A ello se suma el acompañamiento en el acceso a ayudas públicas y subvenciones vinculadas a la transición ecológica, un terreno complejo donde contar con orientación especializada marca la diferencia. Porque, aunque la financiación sigue siendo clave, no es suficiente. Transformar una actividad económica requiere también conocimiento, visión estratégica y acompañamiento.

Por eso el Santander trabaja junto a las empresas turísticas en la definición de sus estrategias, en la adopción de nuevas tecnologías y en el desarrollo de modelos de negocio más competitivos. Y lo hace también de la mano de las administraciones públicas, impulsando programas que permitan que la transformación sea colectiva y no solo el resultado de esfuerzos aislados.

El aliado perfecto

Muchas de nuestras empresas turísticas están preparadas para dar un paso más: abrirse a nuevos mercados o atraer a un cliente internacional de mayor valor añadido. Para facilitarlo, el Santander pone a su disposición equipos especializados en comercio exterior, capaces de acompañar operaciones complejas, abrir puertas en otros países y ayudar a diversificar riesgos.

Además, la transformación exige de nuevas competencias en digitalización, sostenibilidad, gestión del talento e innovación. Y para impulsarlas, el Santander destinó solo el año pasado más de 57 millones de euros a distintos programas de formación y emprendimiento en España.
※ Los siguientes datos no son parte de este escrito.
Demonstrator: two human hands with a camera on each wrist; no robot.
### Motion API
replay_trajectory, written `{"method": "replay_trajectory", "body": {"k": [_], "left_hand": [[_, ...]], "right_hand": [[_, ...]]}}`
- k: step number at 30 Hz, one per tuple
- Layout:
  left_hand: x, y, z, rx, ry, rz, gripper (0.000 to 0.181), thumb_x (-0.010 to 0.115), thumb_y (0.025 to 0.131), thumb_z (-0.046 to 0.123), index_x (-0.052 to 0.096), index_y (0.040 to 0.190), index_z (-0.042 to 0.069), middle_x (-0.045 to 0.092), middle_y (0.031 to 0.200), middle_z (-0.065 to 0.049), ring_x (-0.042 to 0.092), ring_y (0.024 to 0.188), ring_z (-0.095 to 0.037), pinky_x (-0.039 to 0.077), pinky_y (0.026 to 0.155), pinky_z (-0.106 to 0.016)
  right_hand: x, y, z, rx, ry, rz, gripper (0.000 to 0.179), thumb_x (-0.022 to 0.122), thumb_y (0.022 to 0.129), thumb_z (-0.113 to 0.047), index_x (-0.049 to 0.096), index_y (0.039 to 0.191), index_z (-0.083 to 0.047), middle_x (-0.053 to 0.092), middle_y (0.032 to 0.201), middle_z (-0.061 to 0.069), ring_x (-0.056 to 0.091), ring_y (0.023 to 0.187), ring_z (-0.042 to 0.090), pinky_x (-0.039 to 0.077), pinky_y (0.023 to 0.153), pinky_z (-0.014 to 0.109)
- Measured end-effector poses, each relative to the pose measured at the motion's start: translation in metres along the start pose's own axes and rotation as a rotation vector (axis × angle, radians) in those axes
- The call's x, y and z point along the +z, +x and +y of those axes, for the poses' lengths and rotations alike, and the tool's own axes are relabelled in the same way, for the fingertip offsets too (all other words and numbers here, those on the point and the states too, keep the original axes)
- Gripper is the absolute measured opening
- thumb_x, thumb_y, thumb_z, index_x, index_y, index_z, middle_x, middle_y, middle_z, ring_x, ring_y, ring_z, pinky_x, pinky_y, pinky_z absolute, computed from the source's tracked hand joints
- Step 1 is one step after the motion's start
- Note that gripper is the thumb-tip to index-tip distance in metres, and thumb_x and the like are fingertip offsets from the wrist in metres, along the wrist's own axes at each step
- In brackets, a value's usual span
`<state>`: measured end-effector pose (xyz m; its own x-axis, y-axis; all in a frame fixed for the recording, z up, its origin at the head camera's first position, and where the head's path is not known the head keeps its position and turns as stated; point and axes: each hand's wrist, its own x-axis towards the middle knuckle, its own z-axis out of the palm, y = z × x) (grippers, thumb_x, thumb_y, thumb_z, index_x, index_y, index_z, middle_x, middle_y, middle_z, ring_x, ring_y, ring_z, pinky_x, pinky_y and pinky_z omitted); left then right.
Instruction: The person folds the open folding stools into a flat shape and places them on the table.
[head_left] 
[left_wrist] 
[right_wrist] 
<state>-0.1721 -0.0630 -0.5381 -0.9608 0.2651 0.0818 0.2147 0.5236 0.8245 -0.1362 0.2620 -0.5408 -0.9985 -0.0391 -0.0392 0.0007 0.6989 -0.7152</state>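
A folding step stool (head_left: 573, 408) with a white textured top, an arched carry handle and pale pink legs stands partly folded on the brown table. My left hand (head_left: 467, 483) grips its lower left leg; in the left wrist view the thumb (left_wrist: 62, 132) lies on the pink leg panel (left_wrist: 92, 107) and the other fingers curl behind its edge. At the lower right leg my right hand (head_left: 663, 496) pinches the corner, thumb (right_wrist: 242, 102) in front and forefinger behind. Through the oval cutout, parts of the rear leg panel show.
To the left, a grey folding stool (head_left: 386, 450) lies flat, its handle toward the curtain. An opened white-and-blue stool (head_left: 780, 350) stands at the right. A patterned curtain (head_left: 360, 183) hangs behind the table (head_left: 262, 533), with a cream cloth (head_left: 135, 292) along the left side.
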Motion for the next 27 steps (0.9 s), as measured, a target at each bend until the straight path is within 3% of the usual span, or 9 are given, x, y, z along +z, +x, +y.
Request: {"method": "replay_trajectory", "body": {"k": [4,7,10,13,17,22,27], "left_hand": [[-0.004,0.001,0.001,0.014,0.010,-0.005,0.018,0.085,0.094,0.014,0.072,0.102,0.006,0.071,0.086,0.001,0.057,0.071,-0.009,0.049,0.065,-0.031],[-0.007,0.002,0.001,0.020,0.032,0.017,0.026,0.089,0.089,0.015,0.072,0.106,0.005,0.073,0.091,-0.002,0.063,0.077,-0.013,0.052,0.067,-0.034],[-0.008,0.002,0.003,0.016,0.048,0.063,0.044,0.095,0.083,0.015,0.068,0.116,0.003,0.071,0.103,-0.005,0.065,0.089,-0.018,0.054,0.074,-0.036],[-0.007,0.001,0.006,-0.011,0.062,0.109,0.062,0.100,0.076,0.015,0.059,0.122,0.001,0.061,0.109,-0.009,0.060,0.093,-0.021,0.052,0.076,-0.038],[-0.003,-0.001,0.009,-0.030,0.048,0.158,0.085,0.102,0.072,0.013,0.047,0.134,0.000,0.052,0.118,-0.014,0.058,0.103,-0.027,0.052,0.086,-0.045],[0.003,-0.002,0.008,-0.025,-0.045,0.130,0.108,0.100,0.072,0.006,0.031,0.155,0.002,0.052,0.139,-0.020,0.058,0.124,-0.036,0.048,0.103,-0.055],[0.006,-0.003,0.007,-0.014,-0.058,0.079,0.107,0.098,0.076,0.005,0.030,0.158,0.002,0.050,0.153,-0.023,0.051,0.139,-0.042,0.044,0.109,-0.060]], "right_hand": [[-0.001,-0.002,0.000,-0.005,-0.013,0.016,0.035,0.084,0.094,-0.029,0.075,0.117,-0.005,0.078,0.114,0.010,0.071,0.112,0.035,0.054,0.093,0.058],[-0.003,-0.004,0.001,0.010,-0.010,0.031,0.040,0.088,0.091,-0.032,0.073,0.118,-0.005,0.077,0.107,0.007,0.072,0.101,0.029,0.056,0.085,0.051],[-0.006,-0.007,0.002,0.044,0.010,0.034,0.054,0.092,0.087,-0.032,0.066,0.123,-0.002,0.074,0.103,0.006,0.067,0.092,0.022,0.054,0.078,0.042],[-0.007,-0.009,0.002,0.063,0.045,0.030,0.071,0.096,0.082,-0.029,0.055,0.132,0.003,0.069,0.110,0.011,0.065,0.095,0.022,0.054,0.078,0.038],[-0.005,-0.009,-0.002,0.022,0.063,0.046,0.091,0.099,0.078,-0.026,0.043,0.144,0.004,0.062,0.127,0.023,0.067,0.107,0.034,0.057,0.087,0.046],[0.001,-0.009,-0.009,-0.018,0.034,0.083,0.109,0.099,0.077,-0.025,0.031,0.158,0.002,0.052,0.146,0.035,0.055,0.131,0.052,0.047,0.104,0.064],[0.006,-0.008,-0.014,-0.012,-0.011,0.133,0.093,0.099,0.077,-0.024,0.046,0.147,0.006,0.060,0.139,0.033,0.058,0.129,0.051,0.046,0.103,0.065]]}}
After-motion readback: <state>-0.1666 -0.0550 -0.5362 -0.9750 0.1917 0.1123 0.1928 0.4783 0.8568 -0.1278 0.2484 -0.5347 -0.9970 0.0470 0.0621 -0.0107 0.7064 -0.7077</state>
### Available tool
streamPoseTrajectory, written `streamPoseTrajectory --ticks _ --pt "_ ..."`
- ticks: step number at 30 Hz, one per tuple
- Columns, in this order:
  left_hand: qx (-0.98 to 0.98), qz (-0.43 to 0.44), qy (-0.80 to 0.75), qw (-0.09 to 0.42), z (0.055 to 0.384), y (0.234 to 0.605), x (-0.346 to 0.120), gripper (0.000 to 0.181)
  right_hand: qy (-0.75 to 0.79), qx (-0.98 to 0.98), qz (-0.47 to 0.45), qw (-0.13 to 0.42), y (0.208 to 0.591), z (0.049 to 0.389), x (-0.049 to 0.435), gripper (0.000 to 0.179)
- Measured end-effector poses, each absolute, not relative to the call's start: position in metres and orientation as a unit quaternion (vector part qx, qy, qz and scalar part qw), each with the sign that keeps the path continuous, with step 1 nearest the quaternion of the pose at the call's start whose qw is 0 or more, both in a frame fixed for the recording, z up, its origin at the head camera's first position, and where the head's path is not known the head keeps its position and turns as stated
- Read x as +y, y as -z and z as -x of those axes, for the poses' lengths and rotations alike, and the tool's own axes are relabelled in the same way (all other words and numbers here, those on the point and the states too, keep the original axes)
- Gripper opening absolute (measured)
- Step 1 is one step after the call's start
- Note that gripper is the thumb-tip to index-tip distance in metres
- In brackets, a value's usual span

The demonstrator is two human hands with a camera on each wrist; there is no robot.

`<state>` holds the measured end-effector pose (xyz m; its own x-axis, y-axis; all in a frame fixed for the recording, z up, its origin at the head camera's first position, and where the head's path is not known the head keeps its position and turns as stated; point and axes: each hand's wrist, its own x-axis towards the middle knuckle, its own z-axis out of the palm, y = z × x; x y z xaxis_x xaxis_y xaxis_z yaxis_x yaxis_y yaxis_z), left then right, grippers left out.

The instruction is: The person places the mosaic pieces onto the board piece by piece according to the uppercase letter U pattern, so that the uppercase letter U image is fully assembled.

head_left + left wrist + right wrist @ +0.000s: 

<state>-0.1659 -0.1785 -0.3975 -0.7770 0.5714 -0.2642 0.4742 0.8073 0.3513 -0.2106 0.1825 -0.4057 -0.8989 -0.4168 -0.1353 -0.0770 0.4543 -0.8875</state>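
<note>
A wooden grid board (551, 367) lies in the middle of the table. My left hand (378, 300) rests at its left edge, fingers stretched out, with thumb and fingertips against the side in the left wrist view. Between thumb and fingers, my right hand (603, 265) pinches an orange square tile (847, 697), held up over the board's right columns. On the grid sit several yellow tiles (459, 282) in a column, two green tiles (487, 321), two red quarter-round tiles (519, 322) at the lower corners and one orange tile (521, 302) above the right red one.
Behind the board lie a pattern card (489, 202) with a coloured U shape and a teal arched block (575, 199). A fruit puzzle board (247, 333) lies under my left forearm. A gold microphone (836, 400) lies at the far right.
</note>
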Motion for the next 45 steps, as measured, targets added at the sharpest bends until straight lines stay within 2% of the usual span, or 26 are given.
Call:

El futuro de este sector va a depender de su capacidad para adelantarse al cambio. Por eso necesita socios con recursos, visión estratégica y compromiso a largo plazo. Banco Santander aspira a ser ese socio. No solo financiando, sino ayudando a la transformación con tecnología, conocimiento y apoyo institucional. Esta no es solo una industria clave para nuestra economía: es una parte esencial de cómo España se proyecta al mundo. Mantener un liderazgo mundial exige evolucionar. Y un camino así es mejor recorrerlo bien acompañado.